- Born: February 16, 1929
- Died: January 5, 2000 (aged 70) Winnetka, Illinois
- Known for: Private equity investor, Founder of GTCR and First Chicago Investment Corporation

= Stanley Golder =

Stanley C. Golder (February 16, 1929 – January 5, 2000) was an American financier and venture capitalist.

He is the namesake of the Stanley C. Golder Center for the Study of Private Equity at the University of Illinois at Urbana-Champaign, from which he graduated (B.S., 1951).

==Career==
His early jobs were with First National Bank of Chicago and its affiliates, promoted up to executive vice president. In early 1970s he was made president of First Capital Corporation of Chicago and First Chicago Investment Corporation.
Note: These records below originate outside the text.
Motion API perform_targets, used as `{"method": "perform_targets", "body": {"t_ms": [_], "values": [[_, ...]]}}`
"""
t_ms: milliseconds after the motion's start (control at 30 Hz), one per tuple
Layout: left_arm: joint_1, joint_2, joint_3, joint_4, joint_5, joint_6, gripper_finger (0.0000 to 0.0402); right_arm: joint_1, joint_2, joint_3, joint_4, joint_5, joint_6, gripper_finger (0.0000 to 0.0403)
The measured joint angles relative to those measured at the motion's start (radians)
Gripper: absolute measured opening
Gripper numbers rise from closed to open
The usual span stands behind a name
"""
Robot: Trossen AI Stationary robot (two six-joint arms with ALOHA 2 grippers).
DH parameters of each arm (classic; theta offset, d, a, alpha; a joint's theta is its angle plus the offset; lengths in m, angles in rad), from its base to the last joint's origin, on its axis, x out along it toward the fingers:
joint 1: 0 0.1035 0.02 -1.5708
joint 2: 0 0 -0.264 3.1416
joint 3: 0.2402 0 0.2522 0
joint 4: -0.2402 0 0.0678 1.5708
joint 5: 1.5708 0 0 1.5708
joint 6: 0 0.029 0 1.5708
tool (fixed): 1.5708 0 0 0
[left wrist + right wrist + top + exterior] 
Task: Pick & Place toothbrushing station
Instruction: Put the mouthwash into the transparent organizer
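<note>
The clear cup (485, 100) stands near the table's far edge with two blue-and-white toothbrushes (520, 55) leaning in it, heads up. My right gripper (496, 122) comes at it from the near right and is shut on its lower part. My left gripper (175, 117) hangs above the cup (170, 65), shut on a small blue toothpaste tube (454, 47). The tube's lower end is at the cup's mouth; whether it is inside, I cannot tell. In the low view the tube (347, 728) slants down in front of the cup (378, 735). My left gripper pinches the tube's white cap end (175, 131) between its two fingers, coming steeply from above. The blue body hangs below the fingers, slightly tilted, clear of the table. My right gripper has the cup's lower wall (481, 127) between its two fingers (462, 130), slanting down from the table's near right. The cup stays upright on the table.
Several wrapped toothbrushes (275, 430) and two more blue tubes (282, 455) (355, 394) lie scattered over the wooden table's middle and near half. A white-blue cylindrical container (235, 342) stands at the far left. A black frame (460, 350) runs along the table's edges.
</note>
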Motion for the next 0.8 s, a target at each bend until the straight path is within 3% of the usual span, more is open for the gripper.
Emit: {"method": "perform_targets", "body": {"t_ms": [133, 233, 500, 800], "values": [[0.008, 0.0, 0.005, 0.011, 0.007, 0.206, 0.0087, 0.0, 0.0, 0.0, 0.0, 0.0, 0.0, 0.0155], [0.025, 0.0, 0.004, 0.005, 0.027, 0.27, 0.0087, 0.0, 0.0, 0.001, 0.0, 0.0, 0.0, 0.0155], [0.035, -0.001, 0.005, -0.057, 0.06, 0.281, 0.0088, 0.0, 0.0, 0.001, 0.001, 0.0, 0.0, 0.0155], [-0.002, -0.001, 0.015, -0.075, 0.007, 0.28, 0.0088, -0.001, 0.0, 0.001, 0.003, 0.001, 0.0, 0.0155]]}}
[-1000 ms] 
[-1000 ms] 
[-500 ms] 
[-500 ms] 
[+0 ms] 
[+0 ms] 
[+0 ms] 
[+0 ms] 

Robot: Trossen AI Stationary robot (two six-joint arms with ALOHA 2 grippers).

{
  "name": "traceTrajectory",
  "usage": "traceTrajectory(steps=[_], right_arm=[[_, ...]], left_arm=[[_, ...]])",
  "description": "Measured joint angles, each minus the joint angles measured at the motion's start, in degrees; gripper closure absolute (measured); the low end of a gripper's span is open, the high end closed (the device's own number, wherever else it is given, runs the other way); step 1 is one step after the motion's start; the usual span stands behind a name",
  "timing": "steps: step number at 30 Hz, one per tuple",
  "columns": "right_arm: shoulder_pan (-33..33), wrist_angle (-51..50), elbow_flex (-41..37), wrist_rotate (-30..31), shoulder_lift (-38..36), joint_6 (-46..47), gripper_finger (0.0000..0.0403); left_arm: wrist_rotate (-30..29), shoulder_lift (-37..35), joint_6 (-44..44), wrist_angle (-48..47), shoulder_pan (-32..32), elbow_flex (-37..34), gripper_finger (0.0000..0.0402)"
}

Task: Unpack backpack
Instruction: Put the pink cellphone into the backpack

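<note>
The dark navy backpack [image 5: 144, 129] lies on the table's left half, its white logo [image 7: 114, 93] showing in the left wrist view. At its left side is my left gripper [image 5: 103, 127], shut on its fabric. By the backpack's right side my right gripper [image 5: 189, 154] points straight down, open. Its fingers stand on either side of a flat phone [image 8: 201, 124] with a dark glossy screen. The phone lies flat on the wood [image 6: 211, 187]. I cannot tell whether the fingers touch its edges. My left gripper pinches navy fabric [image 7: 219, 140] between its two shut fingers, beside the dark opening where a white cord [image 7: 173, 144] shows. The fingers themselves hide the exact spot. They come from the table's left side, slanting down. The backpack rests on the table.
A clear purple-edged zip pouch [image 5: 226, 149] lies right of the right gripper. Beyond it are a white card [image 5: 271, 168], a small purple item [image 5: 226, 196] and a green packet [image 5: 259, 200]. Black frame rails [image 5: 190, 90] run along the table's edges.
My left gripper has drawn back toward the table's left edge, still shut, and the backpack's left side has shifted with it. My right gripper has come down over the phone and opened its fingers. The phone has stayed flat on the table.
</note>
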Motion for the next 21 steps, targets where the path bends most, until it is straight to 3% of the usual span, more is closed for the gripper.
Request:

In the 1970s, Golder built the private equity program at First Chicago Corp. where he is noted primarily for backing Federal Express and for efforts as chairman of the National Venture Capital Association and the National Association of Small Business Investment Companies to change federal laws allowing pensions to invest in private equity.

In 1980 he left First Chicago to found "Golder, Thoma & Cressey" private equity investment company, later known as GTCR, from which he retired as partner in 1993, but remained consultant. Golder Thoma received much of its initial funding from William M. Blair and upon leaving First Chicago, Golder was replaced by John A. Canning Jr. who would go on to found rival Chicago private equity firm Madison Dearborn.

==Personal==
Stanley Golder was married to Joan Jacobi Golder.

He was president of the Chicago chapter of the American Jewish Committee

In 1994 the Golders received the Human Rights Medallion from the American Jewish Committee.

Among Golders' charitable deeds was a $1.5 million gift to the UIUC to endow the Stanley C. and Joan J. Golder Distinguished Chair in Corporate Finance.

Stanley Golder died of cancer at Evanston Hospital.